CS180 Project 3

Part A: Image Warping and Mosaicing

In this part of the project, we are required to conduct the full pipeline of image warping and mosaicing, from deriving transformation matrices to generating new images by sampling.

A.1: Shoot the pictures

I have acquired three sets of images, with one taken in my apartment's gym, the others taken in the main stack library and in front of the Doe library on campus. The photos from the gym and Doe were taken from a fixed center of projection (COP) with horizontal rotations, while the Main Stack images were taken with vertical rotations around the COP.

lib1
Main Stack, above
lib2
Main Stack, below
gym1
Gym, left
gym2
Gym, middle
gym3
Gym, right
campus1
Campus, left
campus2
Campus, middle
campus3
Campus, right

A.2: Recover homographies

To recover the homographies, I first manually selected corresponding points on the library images, and computed the homographies between each pair of images. Before implementing the code, some inductions are needed for the final system of equations.

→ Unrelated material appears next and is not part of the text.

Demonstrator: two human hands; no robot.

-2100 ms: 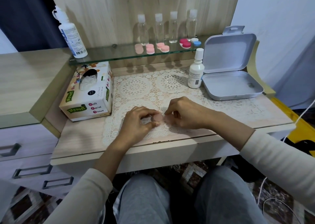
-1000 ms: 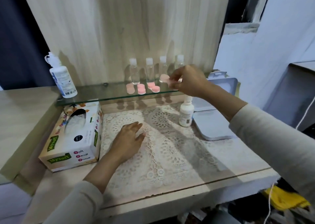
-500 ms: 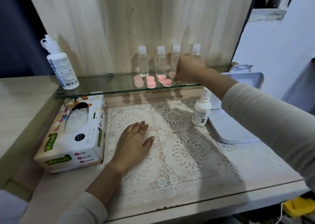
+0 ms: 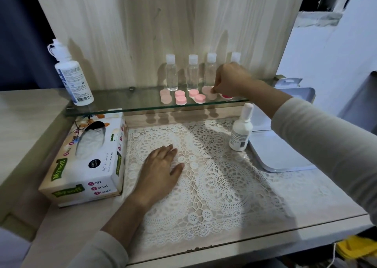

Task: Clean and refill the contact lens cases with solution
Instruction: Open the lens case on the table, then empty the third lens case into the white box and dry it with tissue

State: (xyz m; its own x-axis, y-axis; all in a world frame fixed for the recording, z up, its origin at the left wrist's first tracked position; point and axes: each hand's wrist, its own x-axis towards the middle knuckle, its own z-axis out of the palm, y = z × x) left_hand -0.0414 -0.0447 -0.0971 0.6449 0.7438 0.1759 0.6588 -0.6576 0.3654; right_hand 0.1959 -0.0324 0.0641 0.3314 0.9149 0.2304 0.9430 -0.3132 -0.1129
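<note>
The right hand (image 4: 230, 80) reaches over the glass shelf (image 4: 132, 102), knuckles up, its fingertips (image 4: 214, 89) bunched together and curled down onto the pale pink lens case (image 4: 208, 93). They appear to pinch its right edge, though the contact is small in this view. The case lies on the shelf directly below and just left of those fingertips, its two cups running roughly far to near. The left hand (image 4: 161, 171) lies flat, fingers straight, on the lace mat (image 4: 224, 186), well apart from the shelf, so the right hand is by far the nearer. The space is crowded. A pink-and-white case (image 4: 196, 96) sits just left of the held one, with two more cases (image 4: 180, 98) beyond it. A red cap (image 4: 227, 96) peeks out under the wrist, and the row of clear bottles (image 4: 172, 73) stands just behind. Any release or lift probably needs to go straight up to avoid nudging these. A small white bottle (image 4: 240, 131) stands on the desk below the forearm, and a tissue box (image 4: 87, 159) sits at the left.
</note>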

We define the transformation process as \( p^{'} = Hp \): \[ \begin{bmatrix} wu \\ wv \\ w \end{bmatrix} = \begin{bmatrix} a & b & c\\ d & e & f \\ g & h & 1 \end{bmatrix} \begin{bmatrix} x \\ y \\ 1 \end{bmatrix}. \] Then in order to derive the form in \(Au = b\), where \(u = (a \, b \, c \, d \, e \, f \, g \, h)^{T}\), from \[ \begin{cases} wu = ax + by + c\\ wv = dx + ey + f\\ w = gx + hy + 1 \end{cases}, \] by eliminating w, we get: \[ \begin{cases} u = \frac{ax + by + c}{gx + hy + 1}\\ v = \frac{dx + ey + f}{gx + hy + 1} \end{cases}, \] then we can form the system of equations: \[ \begin{cases} u = ax + by + c - gxu - hyu\\ v = dx + ey + f - gxv - hyv \end{cases}, \] so the matrix form for the equations of one corresponding point pair would be: \[ \begin{bmatrix} x & y & 1 & 0 & 0 & 0 & -xu & -yu\\ 0 & 0 & 0 & x & y & 1 & -xv & -yv \end{bmatrix} \begin{bmatrix} a \\ b \\ c \\ d \\ e \\ f \\ g \\ h \end{bmatrix} = \begin{bmatrix} u \\ v \end{bmatrix}. \]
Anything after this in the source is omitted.